Well, I didn't know much about artists incorporating the work of scientists (other than fractals), so now I regularly visit the Oracular Tree, where I often find some new poem, or essay with an interesting science component, often accompanied by a beautiful fractal image. A recent example is the 3/26/2006 "meditation" The Aperture Problem and the Group Mind, also by Hawkes.
See the Oracular Tree for more info on Hawkes and all of the art and artists that make up the site.
Reader Comments (5)
It is apparent that Jackson Pollock had no trouble in finding the true fractals in himself. So with this post, I attempt to find the true fractals in myself. I dare others to find the natural fractals in there life.
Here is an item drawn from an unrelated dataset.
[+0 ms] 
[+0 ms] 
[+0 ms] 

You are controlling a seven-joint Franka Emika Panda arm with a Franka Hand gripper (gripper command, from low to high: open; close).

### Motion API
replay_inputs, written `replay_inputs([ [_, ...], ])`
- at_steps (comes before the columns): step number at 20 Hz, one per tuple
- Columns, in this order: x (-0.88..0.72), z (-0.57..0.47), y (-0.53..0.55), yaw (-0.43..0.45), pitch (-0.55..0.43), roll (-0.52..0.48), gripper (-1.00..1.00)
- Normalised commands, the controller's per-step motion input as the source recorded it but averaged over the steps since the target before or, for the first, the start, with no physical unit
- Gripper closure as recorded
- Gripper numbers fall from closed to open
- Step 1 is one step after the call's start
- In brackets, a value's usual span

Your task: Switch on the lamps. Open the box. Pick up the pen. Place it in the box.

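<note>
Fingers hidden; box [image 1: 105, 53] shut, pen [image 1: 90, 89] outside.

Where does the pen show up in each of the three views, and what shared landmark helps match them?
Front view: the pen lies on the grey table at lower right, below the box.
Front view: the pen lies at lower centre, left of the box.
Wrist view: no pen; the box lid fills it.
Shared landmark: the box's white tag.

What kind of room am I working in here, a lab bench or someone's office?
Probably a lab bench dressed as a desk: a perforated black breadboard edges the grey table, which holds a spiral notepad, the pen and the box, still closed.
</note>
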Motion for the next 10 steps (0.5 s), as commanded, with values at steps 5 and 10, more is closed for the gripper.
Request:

Human fractals are expressed in this paper in relation to Pollock.
Poem For Benoit Mandelbrot, A Connoisseur of Chaos
You, who would provide Stevens
With his pages of illustrations,
Are a true connoisseur.
You, who have traced in violent spirals
Of mathematics, the outline
Of nature's all-pervading puzzle,
Are one with your science.
You have charted an ebb and flow
Of numbers so complex as to
Confuse my mind's compass.
And as I spin round and down
Seduced by hope of light
I am engulfed by elegant swells.
I surface again,
Dumbly aware, buoyant
In your heavy chaos.
My limbs flail at the symmetry of your designs
My eyes search the blank horizons
For the pattern of dry sanity.
Briefly I taste the salt sting
Of equations I'll never understand,
But a wave of awe
Sweeps me up as if divine
Artistry had finally
Conformed to a function of
Some rigid geometry.
Can any man be more than an artist?
why does the mathematics have to be producing art? why can't the mathematics be art itself? would that actually solve any of the problems discussed here.
And why was your worst math class Math 32L ? What is it?